* **Assignment**: Please return the data word for word and leave out any picture it contains.

* **Data block**:

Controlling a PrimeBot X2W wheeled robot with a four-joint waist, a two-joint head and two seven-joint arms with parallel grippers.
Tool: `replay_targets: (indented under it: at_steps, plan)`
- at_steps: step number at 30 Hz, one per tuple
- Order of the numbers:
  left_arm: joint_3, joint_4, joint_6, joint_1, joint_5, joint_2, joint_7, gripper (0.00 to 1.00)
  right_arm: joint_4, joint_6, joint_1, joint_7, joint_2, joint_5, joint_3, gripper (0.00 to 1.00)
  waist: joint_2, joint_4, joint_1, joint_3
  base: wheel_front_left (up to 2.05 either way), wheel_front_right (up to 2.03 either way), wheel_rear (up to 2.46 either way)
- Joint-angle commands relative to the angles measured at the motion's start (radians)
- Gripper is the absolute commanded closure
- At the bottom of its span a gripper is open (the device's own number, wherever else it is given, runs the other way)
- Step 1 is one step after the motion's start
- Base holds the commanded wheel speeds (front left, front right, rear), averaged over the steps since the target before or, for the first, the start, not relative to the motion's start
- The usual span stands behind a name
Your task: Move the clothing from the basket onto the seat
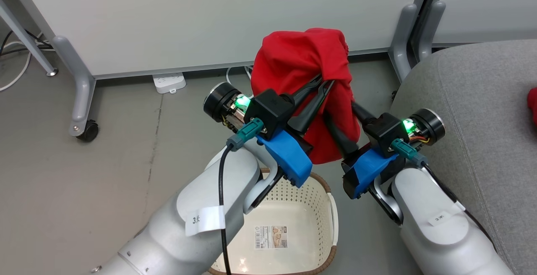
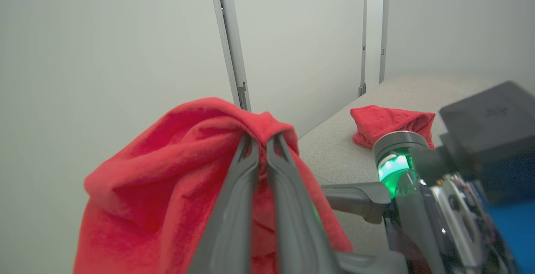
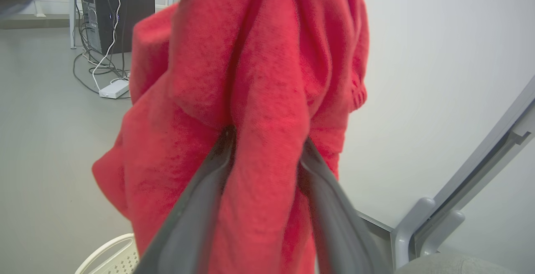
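Head view, entry one: what is held, and by what?
— Red garment [image 1: 302,61], bunched, raised above the basket [image 1: 321,180] and hanging clear of its rim. Left gripper [image 1: 326,79] pinches an upper fold. Right gripper [image 1: 339,110] bites lower down. Two grips, likely so the loose cloth cannot trail or snag on the rim.
— Destination?
— Seat [image 1: 474,98], to the robot's right, well apart from the load. Second red garment [image 1: 533,105] lies on it at the picture's edge. The visible basket floor carries no clothing, so this looks like the last item.
— Left wrist view?
— Left gripper [image 2: 262,144]: fingers almost together, with a thin fold of the red garment [image 2: 167,173] nipped between the tips. Second red garment [image 2: 388,123] lies heaped on the seat [image 2: 334,152] beyond.
— Right wrist view?
— Right gripper [image 3: 267,140]: fingers kept partly apart by a thick roll of the red garment [image 3: 250,77] clamped between them. The bulk explains the gap. Basket [image 3: 108,251] rim sits below, untouched.
— Remaining?
— Judged: carry rightward, release over the cushion.
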Motion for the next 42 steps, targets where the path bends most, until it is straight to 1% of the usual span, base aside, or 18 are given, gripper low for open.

* **Your solution**:
Controlling a PrimeBot X2W wheeled robot with a four-joint waist, a two-joint head and two seven-joint arms with parallel grippers.
Tool: `replay_targets: (indented under it: at_steps, plan)`
- at_steps: step number at 30 Hz, one per tuple
- Order of the numbers:
  left_arm: joint_3, joint_4, joint_6, joint_1, joint_5, joint_2, joint_7, gripper (0.00 to 1.00)
  right_arm: joint_4, joint_6, joint_1, joint_7, joint_2, joint_5, joint_3, gripper (0.00 to 1.00)
  waist: joint_2, joint_4, joint_1, joint_3
  base: wheel_front_left (up to 2.05 either way), wheel_front_right (up to 2.03 either way), wheel_rear (up to 2.46 either way)
- Joint-angle commands relative to the angles measured at the motion's start (radians)
- Gripper is the absolute commanded closure
- At the bottom of its span a gripper is open (the device's own number, wherever else it is given, runs the other way)
- Step 1 is one step after the motion's start
- Base holds the commanded wheel speeds (front left, front right, rear), averaged over the steps since the target before or, for the first, the start, not relative to the motion's start
- The usual span stands behind a name
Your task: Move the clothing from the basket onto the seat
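Head view, entry one: what is held, and by what?
— Red garment [image 1: 302,61], bunched, raised above the basket [image 1: 321,180] and hanging clear of its rim. Left gripper [image 1: 326,79] pinches an upper fold. Right gripper [image 1: 339,110] bites lower down. Two grips, likely so the loose cloth cannot trail or snag on the rim.
— Destination?
— Seat [image 1: 474,98], to the robot's right, well apart from the load. Second red garment [image 1: 533,105] lies on it at the picture's edge. The visible basket floor carries no clothing, so this looks like the last item.
— Left wrist view?
— Left gripper [image 2: 262,144]: fingers almost together, with a thin fold of the red garment [image 2: 167,173] nipped between the tips. Second red garment [image 2: 388,123] lies heaped on the seat [image 2: 334,152] beyond.
— Right wrist view?
— Right gripper [image 3: 267,140]: fingers kept partly apart by a thick roll of the red garment [image 3: 250,77] clamped between them. The bulk explains the gap. Basket [image 3: 108,251] rim sits below, untouched.
— Remaining?
— Judged: carry rightward, release over the cushion.
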Motion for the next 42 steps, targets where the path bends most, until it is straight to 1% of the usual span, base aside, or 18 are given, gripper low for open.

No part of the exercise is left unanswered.